The Church of Jesus Christ of Latter-Day Saints (LDS) features a philanthropic women's organization known as the Relief Society. The Relief Society president of each ward, or individual church branch, oversees a sisterhood program known as visiting teaching, where women are partnered up and assigned to visit another woman or two each month in the spirit of friendship, love and camaraderie, according to LDS.com. Each year, the Relief Society president should conduct visiting teaching interviews to check on the well-being of all the women involved. It also gives the president a chance to reinforce the purpose of visiting teaching and to express her support for each woman in the ward.
Be flexible. Each woman has her own scheduling challenges, so the Relief Society president should set aside blocks of time at different times of the week. For example, women who work full time could sign up for an interview time during an evening block, while stay at home mothers might find it more convenient to schedule a time during the day.
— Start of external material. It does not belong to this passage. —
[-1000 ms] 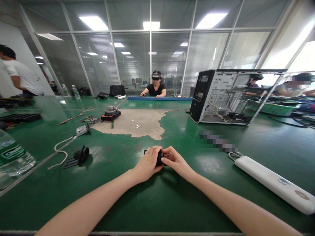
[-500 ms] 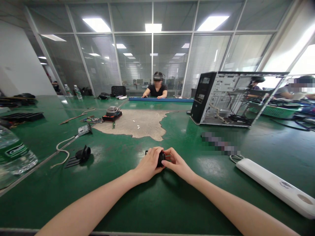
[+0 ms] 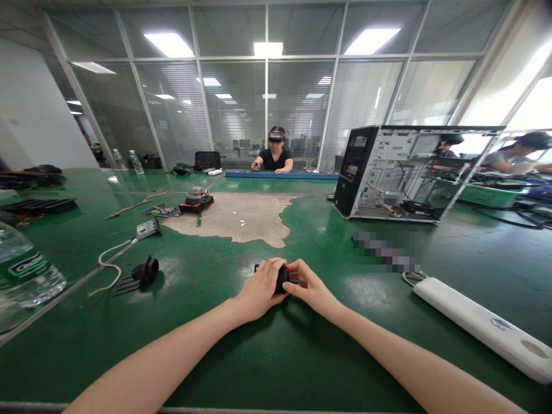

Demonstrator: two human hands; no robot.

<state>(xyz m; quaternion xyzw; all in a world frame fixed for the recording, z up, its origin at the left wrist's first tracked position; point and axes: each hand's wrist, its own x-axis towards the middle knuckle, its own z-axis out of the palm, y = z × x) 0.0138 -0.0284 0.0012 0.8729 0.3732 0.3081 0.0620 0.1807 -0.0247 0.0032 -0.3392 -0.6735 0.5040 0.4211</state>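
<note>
A small black part (image 3: 282, 279), mostly covered by fingers, is held just above or on the green tabletop in front of me; its kind I cannot make out. My left hand (image 3: 264, 286) wraps over it from the left, with a dark corner poking out beyond the knuckles. From the right, my right hand (image 3: 309, 289) pinches its side between thumb and fingers. To the left on the table lies a black plastic piece (image 3: 144, 271) with a round ring and several prongs. Past it, a metal bracket (image 3: 147, 228) has a pale cable attached.
An open computer case (image 3: 360, 172) stands at the back right. A white power strip (image 3: 478, 322) lies at the right, a large water bottle (image 3: 30, 267) at the left edge. A black and orange device (image 3: 196, 199) sits on the bare patch. A person (image 3: 276, 158) works across the table.
My hands and the black part stay almost still. Across the table, the other person has raised one hand slightly.
</note>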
A Relief Society president could visit with a woman in her own home if she simply cannot make any of the openly assigned times, according to Mormonshare.com.
Provide a relaxing environment. The visiting teaching interview should not be intimidating; it should be a chance to comfortably visit and discuss the talents, needs and concerns of fellow church members, according to LDS.org. A stress-free atmosphere will encourage natural conversation. The Relief Society president could hold the interview in a smaller room at the church with padded chairs set in a semicircle. A table nearby could hold a small basket of treats, a picture of Jesus Christ and a vase of fresh flowers. The president should stand to greet each woman as she enters and spend a few minutes asking about her before moving on to discuss the woman's visiting teaching assignments, suggests Mormonshare.com.
Have questions ready. Because the idea of the visiting teaching interview is to get to know each woman's assignments better, it's a good idea for the Relief Society president to have a list of questions prepared. Examples of appropriate questions are: to ask about the welfare of each woman she is assigned to; how her partner is working out; or if she's encountering scheduling conflicts.
Weigh responses. The primary focus of visiting teaching interviews is to gather feedback on how each woman in the ward is doing. Perhaps someone is struggling with child care, or is not recovering from surgery as fast as she hoped. The Relief Society president can work with the other church leaders to determine how to best help each woman. The interview should be loosely structured so that the women can discuss the most important points of her visiting teaching friendships.